316話 状況は変わらず
宿に戻り、まずは一日の疲れを風呂に入ることで癒やした。
それから食事の時間。
フィリアでしか取れない素材が使われた、郷土料理がメインだ。
素材の味が良く、さらに調理方法も上手なため、ついついおかわりをしてしまうほどにおいしい。
その後は、自由時間だ。
就寝時間までの二時間、自由にしていいのだけど……
「……」
俺はなにをするわけでもなく、部屋に設置されているバルコニーに出て、夜空を見上げていた。
修学旅行、二日目が終わろうとしていた。
馬車の暴走事件が起きて……
そして、ククルの話。
俺が狙われているといっても、ピンと来ない。
正直なところ、なにかの間違いでは? と思う。
ただ……
なにか嫌な感じがした。
どこがどうと、具体的な言葉にすることはできない。
ただ、見えないところでうごめいている悪意を感じ取っているような……
そんな嫌な感覚。
「誰なのか知らないが……まったく、旅行中に事件を起こさなくてもいいだろうに」
せっかくの修学旅行だ。
みんなと……そして、ユスティーナとたくさんの思い出を作りたいと思っていたのだけど、それが邪魔されてしまうかもしれない。
「アルト」
振り返ると、ユスティーナがいた。
夜空に負けないくらい鮮やかな髪が風に揺れている。
それを手でそっと押さえつつ、俺の隣に並んだ。
「もう、気がついたらどこかに行っているんだもん。探したよ?」
「すまない。少し、夜風を浴びたくて」
「その気持ちはわかるかも。フィリアの夜風って、ちょっと冷たいけど、でも気持ちいいよね」
山岳部にある国だからか、フィリアの風は冷たい。
ただ、その分自然の香りがいっぱい詰め込まれていて、こうして浴びているとリフレッシュできるような気がした。
「えへへー」
ふと、ユスティーナが寄りかかってきた。
俺の肩に頭を乗せるようにして、ぴたりとくっついてくる。
彼女は竜なのだけど、でも、どことなく猫を連想した。
「どうしたんだ?」
「んー、こうしたい気分なの。
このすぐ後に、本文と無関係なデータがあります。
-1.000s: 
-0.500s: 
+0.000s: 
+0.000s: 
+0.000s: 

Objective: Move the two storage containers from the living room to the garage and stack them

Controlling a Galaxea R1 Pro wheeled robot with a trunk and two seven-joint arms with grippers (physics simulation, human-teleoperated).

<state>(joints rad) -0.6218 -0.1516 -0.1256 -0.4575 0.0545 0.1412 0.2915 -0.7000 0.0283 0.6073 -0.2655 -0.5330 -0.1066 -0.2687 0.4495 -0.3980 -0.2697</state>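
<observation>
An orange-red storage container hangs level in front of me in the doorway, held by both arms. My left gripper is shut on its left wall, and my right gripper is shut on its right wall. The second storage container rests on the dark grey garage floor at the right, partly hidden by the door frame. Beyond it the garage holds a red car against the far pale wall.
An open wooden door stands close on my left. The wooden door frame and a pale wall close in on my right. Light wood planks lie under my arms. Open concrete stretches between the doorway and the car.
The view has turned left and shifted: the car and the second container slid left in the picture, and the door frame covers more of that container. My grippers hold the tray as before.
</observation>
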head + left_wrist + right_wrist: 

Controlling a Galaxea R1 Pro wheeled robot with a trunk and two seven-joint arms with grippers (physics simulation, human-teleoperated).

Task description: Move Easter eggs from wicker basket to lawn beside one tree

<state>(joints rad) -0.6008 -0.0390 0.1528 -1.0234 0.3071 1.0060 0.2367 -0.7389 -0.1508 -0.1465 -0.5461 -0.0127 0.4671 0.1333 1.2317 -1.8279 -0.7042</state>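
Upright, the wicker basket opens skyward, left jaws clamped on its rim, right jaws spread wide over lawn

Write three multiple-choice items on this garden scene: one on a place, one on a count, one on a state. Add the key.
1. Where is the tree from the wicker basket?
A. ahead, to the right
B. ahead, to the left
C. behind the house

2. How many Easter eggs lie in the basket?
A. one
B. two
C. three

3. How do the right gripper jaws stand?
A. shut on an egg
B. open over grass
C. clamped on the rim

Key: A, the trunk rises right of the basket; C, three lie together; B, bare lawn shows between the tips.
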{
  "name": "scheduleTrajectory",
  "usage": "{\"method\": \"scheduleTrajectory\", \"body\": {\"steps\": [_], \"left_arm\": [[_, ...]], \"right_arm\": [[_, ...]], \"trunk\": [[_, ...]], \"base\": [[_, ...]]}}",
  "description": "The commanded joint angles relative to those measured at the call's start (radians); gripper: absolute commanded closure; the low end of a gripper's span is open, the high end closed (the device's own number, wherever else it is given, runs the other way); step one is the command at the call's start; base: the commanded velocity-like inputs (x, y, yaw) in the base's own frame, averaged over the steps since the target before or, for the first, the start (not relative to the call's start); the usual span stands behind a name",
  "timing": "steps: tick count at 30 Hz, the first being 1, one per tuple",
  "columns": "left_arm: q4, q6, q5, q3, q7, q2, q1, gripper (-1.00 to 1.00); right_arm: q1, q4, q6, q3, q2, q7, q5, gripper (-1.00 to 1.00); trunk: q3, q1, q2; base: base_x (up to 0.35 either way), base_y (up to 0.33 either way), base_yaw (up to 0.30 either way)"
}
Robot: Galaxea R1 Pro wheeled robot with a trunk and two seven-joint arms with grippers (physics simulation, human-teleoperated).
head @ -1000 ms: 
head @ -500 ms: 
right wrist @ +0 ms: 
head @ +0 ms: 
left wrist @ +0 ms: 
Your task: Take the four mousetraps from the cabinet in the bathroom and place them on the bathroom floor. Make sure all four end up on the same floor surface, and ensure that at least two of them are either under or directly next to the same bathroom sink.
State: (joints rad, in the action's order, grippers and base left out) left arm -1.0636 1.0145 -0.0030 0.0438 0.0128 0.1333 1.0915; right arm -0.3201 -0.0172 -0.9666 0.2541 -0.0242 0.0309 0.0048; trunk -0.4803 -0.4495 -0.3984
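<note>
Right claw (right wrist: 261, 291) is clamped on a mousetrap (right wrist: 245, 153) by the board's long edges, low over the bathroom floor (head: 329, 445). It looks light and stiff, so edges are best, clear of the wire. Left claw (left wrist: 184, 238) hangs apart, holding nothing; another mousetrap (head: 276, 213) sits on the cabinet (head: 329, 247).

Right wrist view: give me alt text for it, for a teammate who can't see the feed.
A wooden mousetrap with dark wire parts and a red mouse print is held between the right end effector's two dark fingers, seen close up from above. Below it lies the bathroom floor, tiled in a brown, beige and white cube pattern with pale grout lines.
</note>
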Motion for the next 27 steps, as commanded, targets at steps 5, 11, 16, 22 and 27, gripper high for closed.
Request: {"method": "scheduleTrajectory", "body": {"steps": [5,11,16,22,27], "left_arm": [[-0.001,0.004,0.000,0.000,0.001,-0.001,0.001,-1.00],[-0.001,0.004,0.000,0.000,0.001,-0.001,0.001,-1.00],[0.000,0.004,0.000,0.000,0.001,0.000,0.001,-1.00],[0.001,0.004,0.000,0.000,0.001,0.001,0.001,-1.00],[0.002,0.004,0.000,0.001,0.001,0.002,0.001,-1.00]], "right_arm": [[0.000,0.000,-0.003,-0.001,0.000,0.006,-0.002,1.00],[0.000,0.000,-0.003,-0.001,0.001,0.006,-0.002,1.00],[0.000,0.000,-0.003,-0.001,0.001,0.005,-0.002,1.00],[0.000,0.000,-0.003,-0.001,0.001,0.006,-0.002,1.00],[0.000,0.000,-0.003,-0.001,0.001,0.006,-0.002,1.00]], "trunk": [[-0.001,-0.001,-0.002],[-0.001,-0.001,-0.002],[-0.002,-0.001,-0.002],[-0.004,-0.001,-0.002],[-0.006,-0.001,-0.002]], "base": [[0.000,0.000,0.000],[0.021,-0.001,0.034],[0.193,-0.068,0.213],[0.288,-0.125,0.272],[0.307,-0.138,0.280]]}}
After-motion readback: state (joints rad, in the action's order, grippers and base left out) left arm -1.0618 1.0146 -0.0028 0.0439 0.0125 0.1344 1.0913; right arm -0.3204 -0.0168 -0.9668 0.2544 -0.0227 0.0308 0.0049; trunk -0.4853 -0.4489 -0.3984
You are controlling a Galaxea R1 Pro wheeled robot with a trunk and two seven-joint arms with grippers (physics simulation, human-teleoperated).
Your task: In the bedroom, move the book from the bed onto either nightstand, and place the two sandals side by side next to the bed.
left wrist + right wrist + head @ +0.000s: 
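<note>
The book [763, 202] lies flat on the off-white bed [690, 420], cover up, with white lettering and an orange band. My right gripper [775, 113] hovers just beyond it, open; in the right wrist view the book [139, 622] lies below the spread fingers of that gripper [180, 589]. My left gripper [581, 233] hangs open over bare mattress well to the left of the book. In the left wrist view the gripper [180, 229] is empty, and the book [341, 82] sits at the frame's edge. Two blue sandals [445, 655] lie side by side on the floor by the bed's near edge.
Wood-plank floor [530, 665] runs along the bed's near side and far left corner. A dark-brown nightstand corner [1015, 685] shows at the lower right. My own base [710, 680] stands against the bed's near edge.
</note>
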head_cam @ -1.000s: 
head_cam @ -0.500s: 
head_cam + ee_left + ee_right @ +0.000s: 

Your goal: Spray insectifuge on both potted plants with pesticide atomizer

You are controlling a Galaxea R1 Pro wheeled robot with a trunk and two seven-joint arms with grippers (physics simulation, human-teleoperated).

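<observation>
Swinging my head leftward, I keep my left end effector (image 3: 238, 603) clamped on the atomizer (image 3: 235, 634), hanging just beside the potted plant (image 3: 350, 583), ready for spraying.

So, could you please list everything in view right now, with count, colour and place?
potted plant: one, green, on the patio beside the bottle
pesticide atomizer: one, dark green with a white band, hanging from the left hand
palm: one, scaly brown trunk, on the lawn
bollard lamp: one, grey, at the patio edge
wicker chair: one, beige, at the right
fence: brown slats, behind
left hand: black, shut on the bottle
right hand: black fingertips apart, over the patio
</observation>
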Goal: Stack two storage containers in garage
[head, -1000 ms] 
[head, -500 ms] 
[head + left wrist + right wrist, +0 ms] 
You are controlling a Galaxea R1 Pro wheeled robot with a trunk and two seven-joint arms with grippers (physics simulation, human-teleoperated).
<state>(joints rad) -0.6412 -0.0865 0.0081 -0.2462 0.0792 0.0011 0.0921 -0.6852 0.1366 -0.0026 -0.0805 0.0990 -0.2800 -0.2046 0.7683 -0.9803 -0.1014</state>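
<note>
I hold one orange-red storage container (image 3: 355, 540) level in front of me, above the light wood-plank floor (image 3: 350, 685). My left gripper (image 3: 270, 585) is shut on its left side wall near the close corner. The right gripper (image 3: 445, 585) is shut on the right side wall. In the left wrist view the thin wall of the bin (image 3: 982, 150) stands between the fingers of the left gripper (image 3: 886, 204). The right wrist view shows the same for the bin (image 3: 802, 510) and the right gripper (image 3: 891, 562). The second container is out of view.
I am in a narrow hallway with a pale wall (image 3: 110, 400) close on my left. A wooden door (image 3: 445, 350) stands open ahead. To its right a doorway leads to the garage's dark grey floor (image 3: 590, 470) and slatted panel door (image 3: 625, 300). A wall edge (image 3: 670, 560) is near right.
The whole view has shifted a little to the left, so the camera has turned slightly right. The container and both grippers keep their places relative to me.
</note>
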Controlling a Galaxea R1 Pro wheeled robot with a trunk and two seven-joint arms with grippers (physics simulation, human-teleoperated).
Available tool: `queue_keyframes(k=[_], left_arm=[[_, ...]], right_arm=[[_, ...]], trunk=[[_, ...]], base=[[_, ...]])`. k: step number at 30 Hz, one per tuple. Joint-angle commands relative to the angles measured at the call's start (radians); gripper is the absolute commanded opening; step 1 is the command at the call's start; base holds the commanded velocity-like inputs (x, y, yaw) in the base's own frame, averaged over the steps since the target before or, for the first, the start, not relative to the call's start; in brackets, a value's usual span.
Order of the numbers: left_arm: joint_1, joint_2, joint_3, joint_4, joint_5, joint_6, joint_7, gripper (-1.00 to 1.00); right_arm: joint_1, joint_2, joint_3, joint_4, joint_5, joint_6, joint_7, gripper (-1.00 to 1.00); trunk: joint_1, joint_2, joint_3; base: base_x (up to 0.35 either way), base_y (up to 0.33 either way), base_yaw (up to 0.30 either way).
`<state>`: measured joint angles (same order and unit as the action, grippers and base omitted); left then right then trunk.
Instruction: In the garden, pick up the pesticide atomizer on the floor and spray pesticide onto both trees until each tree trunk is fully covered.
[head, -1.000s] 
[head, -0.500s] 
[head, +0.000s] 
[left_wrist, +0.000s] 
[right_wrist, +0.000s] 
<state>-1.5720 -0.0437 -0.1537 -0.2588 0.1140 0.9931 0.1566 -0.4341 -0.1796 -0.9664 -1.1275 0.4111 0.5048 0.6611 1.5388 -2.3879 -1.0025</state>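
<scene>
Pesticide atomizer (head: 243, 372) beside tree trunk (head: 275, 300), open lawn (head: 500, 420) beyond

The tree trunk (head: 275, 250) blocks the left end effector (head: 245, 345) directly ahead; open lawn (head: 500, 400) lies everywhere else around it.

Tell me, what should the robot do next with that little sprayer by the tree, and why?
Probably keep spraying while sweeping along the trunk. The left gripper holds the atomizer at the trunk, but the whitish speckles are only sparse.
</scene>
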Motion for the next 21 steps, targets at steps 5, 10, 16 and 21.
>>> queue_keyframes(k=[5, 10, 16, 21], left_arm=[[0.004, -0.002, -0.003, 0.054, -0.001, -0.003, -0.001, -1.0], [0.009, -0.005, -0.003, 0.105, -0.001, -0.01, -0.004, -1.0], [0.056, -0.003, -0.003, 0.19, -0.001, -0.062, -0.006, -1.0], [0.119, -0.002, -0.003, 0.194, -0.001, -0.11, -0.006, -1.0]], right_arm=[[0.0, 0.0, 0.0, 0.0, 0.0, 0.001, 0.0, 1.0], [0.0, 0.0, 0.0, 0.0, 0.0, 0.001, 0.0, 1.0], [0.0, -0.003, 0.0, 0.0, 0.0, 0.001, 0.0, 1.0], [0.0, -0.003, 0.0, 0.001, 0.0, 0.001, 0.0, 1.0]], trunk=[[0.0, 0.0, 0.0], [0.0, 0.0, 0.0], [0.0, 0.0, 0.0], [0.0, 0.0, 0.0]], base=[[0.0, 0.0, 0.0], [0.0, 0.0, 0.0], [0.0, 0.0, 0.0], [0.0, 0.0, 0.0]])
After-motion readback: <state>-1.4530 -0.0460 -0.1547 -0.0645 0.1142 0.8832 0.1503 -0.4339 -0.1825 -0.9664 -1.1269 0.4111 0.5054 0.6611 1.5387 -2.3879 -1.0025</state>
ダメ?」
「ダメじゃないさ。俺も、こうしたい」
「ひゃっ」
ユスティーナの肩に手を回した。
途端にユスティーナの顔が赤くなる。
それと、動きもぎこちなくなる。
「あわわわ……」
「どうして、ユスティーナの方が照れているんだ? 仕掛けてきたのは、そっちだろう?」
「そ、そうだけどぉ……でもでも、あのアルトがこんなにも積極的になるなんて、思ってもいなかったから」
「それは……まあ、そうかもしれないな」
俺も、自分で驚きだ。
好きな女性に触れたいなんて、以前はまるで思わなかったのだけど……
ユスティーナに対する想いを自覚して以来、どんどんあふれてきている。
恋は人を変えるというが、まさに、その通りなのだろう。
「どうしたの、アルト?」
「いや、なんでも」
ふと、思う。
恋が人を変えるのなら、竜も変えるのだろうか?
ユスティーナは、出会った時から、ほぼほぼこのような状態だったが……
彼女の中で、なにか変化はあったのだろうか?
あるいは、変化があるとしたら、これからなのだろうか?
想いを寄せるだけの状態から、相思相愛へ。
恋人に進展した。
色々な想いの変化があるだろう。
色々な関係の変化があるだろう。
その果てに、大きく変わるものがあるだろう。
それはなんなのか?
今はまだ、なにもわからない。
「星、綺麗だな」
「うん」
この平穏をじっくりと味わいつつ、ユスティーナと一緒に星空を眺めた。